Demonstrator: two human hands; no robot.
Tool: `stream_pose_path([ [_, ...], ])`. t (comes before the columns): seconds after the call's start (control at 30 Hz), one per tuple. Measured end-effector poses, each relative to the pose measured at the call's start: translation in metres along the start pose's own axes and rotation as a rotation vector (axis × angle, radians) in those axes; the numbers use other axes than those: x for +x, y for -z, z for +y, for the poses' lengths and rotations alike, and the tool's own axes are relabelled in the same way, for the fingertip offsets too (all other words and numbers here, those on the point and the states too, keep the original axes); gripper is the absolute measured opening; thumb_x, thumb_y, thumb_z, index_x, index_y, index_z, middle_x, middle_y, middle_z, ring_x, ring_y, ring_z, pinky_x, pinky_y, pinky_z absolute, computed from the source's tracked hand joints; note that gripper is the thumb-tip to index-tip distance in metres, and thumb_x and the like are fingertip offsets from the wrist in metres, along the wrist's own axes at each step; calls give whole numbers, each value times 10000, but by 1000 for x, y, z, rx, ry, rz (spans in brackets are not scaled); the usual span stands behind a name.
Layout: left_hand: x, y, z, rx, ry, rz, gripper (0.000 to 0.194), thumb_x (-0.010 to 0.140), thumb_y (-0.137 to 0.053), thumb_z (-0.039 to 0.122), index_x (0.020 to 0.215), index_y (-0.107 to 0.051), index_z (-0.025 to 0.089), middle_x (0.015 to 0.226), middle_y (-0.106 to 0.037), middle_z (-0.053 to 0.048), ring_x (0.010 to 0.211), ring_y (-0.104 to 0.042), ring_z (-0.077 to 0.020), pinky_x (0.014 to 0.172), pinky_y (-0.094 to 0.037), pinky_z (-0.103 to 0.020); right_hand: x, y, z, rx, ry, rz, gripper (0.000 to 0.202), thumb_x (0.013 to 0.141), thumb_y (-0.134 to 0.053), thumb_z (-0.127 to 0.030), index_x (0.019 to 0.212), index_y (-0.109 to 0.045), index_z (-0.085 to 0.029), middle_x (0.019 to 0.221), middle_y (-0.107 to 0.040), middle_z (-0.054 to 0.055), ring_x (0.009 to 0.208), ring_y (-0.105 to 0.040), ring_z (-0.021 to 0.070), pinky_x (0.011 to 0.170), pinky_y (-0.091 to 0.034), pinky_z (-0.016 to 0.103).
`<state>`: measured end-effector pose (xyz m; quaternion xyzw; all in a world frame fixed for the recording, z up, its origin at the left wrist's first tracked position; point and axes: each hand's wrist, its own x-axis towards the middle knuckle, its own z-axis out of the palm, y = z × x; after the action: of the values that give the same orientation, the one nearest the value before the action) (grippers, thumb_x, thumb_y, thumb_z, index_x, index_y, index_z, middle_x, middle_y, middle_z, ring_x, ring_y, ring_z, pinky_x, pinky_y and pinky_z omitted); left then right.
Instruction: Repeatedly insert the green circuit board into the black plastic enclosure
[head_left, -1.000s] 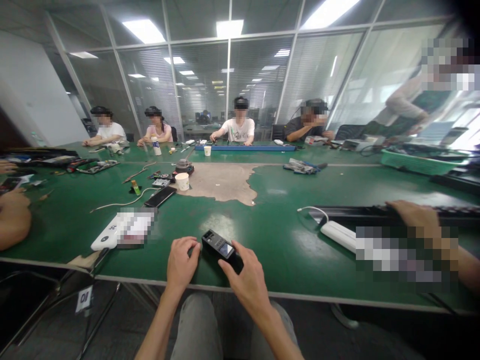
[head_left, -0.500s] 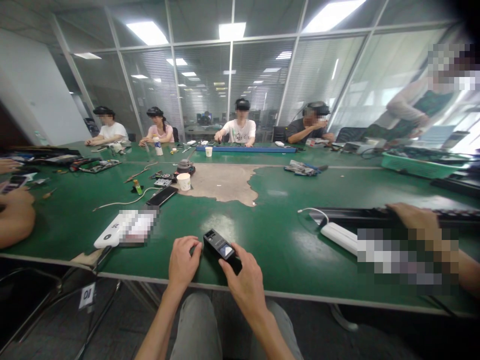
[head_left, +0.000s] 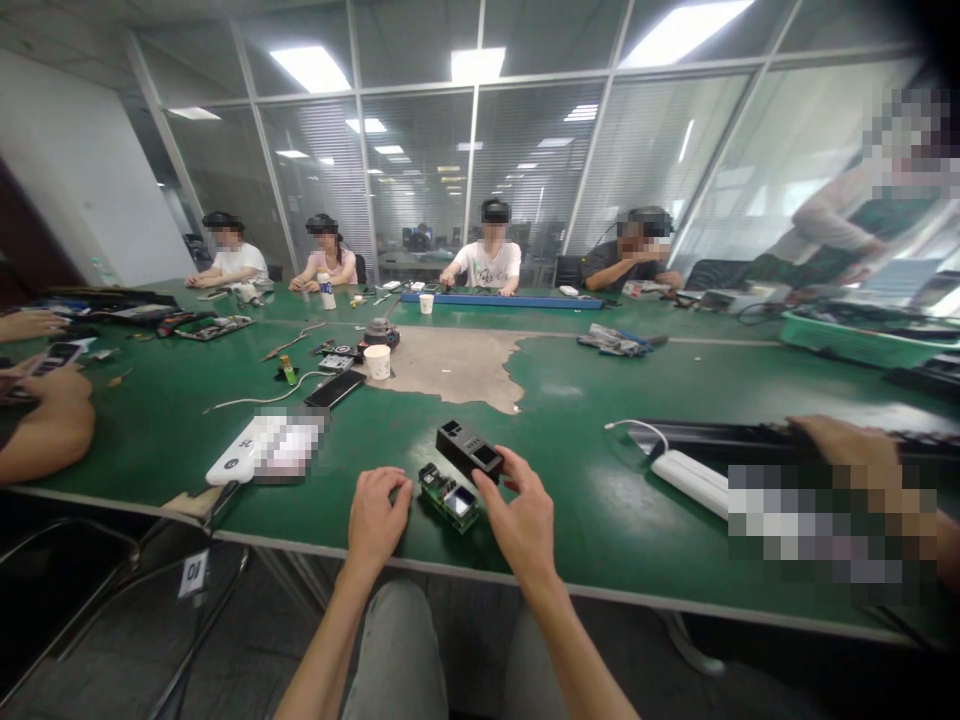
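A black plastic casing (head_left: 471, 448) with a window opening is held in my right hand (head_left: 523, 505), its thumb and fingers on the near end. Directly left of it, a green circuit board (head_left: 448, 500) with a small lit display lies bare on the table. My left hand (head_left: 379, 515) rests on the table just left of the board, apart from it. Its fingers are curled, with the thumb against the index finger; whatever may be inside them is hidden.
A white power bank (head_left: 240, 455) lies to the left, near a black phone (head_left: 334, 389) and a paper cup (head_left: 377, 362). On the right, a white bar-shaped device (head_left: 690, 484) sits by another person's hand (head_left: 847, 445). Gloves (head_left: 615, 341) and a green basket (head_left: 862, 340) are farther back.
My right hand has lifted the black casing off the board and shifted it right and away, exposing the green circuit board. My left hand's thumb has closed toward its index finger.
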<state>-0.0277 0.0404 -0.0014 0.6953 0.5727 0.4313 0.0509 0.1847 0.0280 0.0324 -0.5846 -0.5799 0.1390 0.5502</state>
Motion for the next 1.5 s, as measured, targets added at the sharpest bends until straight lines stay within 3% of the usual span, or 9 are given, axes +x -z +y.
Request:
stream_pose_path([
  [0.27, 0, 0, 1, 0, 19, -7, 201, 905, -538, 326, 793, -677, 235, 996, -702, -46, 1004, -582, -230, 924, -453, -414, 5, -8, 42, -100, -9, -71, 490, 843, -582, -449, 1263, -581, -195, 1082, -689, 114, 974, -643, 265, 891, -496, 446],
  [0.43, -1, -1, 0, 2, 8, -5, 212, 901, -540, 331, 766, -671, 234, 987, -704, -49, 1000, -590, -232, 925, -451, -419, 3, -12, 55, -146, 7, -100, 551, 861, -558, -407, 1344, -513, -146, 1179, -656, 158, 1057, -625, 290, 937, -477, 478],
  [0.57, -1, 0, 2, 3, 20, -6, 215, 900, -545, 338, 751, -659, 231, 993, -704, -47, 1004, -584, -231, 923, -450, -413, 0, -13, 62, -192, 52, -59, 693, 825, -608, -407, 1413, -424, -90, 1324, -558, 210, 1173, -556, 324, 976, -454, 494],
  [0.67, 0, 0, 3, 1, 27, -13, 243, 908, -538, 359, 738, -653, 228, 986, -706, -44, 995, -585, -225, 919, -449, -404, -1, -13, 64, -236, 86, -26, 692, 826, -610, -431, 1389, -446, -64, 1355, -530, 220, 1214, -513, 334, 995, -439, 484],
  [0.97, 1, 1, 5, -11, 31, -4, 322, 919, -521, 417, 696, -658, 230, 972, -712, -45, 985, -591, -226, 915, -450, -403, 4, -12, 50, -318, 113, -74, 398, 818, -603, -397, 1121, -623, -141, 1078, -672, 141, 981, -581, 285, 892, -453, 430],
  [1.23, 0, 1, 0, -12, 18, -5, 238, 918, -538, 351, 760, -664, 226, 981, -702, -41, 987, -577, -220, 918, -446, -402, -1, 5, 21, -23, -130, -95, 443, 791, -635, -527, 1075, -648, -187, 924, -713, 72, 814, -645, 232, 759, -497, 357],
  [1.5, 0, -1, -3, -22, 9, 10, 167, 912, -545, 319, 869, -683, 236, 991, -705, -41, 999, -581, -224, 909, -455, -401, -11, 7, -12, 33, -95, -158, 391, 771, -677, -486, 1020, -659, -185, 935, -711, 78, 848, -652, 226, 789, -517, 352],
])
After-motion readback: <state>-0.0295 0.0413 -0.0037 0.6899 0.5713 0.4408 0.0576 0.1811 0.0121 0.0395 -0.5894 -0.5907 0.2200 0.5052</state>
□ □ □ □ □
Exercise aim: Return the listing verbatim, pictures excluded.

Result of this task:
Demonstrator: two human hands; no robot.
Tool: `stream_pose_path([ [_, ...], ])`. t (comes before the columns): seconds after the call's start (control at 30 Hz), one per tuple. Measured end-effector poses, each relative to the pose measured at the call's start: translation in metres along the start pose's own axes and rotation as a rotation vector (axis × angle, radians) in those axes; the numbers use other axes than those: x for +x, y for -z, z for +y, for the poses' lengths and rotations alike, and the tool's own axes are relabelled in the same way, for the fingertip offsets too (all other words and numbers here, those on the point and the states too, keep the original axes); gripper is the absolute measured opening; thumb_x, thumb_y, thumb_z, index_x, index_y, index_z, middle_x, middle_y, middle_z, ring_x, ring_y, ring_z, pinky_x, pinky_y, pinky_z absolute, computed from the source's tracked hand joints; note that gripper is the thumb-tip to index-tip distance in metres, and thumb_x and the like are fingertip offsets from the wrist in metres, along the wrist's own axes at each step; calls give whole numbers, each value times 10000, but by 1000 for x, y, z, rx, ry, rz (spans in brackets are not scaled); the usual span stands behind a name.
Layout: left_hand: x, y, z, rx, ry, rz, gripper (0.000 to 0.194), thumb_x (-0.010 to 0.140), thumb_y (-0.137 to 0.053), thumb_z (-0.039 to 0.122), index_x (0.020 to 0.215), index_y (-0.107 to 0.051), index_z (-0.025 to 0.089), middle_x (0.015 to 0.226), middle_y (-0.106 to 0.037), middle_z (-0.053 to 0.048), ring_x (0.010 to 0.211), ring_y (-0.104 to 0.042), ring_z (-0.077 to 0.020), pinky_x (0.014 to 0.172), pinky_y (-0.094 to 0.037), pinky_z (-0.103 to 0.020); right_hand: x, y, z, rx, ry, rz, gripper (0.000 to 0.202), thumb_x (0.013 to 0.141), thumb_y (-0.134 to 0.053), thumb_z (-0.127 to 0.030), index_x (0.019 to 0.212), index_y (-0.109 to 0.045), index_z (-0.085 to 0.029), middle_x (0.019 to 0.221), middle_y (-0.107 to 0.040), middle_z (-0.054 to 0.055), ring_x (0.009 to 0.208), ring_y (-0.105 to 0.040), ring_z (-0.021 to 0.070), pinky_x (0.011 to 0.170), pinky_y (-0.091 to 0.034), pinky_z (-0.016 to 0.103).
`<state>`: measured end-effector pose (xyz m; quaternion xyzw; all in a world frame fixed for the recording, z up, its origin at the left wrist's first tracked position; point and axes: each hand's wrist, its own x-axis towards the middle knuckle, its own z-axis out of the palm, y = z × x; after the action: of the values that give the same orientation, the one nearest the value before the action) (grippers, thumb_x, thumb_y, thumb_z, index_x, index_y, index_z, middle_x, middle_y, middle_z, ring_x, ring_y, ring_z, pinky_x, pinky_y and pinky_z omitted); left then right.
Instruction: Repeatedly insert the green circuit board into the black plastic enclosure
[head_left, -1.000s] 
[head_left, -0.500s] 
[head_left, +0.000s] 
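A black plastic casing (head_left: 471, 448) with a window opening is held in my right hand (head_left: 523, 505), its thumb and fingers on the near end. Directly left of it, a green circuit board (head_left: 448, 500) with a small lit display lies bare on the table. My left hand (head_left: 379, 515) rests on the table just left of the board, apart from it. Its fingers are curled, with the thumb against the index finger; whatever may be inside them is hidden.
A white power bank (head_left: 240, 455) lies to the left, near a black phone (head_left: 334, 389) and a paper cup (head_left: 377, 362). On the right, a white bar-shaped device (head_left: 690, 484) sits by another person's hand (head_left: 847, 445). Gloves (head_left: 615, 341) and a green basket (head_left: 862, 340) are farther back.
My right hand has lifted the black casing off the board and shifted it right and away, exposing the green circuit board. My left hand's thumb has closed toward its index finger.
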<state>-0.0277 0.0404 -0.0014 0.6953 0.5727 0.4313 0.0509 0.1847 0.0280 0.0324 -0.5846 -0.5799 0.1390 0.5502</state>
Motion for the next 1.5 s, as measured, targets added at the sharpest bends until straight lines stay within 3% of the usual span, or 9 are given, axes +x -z +y.
Request:
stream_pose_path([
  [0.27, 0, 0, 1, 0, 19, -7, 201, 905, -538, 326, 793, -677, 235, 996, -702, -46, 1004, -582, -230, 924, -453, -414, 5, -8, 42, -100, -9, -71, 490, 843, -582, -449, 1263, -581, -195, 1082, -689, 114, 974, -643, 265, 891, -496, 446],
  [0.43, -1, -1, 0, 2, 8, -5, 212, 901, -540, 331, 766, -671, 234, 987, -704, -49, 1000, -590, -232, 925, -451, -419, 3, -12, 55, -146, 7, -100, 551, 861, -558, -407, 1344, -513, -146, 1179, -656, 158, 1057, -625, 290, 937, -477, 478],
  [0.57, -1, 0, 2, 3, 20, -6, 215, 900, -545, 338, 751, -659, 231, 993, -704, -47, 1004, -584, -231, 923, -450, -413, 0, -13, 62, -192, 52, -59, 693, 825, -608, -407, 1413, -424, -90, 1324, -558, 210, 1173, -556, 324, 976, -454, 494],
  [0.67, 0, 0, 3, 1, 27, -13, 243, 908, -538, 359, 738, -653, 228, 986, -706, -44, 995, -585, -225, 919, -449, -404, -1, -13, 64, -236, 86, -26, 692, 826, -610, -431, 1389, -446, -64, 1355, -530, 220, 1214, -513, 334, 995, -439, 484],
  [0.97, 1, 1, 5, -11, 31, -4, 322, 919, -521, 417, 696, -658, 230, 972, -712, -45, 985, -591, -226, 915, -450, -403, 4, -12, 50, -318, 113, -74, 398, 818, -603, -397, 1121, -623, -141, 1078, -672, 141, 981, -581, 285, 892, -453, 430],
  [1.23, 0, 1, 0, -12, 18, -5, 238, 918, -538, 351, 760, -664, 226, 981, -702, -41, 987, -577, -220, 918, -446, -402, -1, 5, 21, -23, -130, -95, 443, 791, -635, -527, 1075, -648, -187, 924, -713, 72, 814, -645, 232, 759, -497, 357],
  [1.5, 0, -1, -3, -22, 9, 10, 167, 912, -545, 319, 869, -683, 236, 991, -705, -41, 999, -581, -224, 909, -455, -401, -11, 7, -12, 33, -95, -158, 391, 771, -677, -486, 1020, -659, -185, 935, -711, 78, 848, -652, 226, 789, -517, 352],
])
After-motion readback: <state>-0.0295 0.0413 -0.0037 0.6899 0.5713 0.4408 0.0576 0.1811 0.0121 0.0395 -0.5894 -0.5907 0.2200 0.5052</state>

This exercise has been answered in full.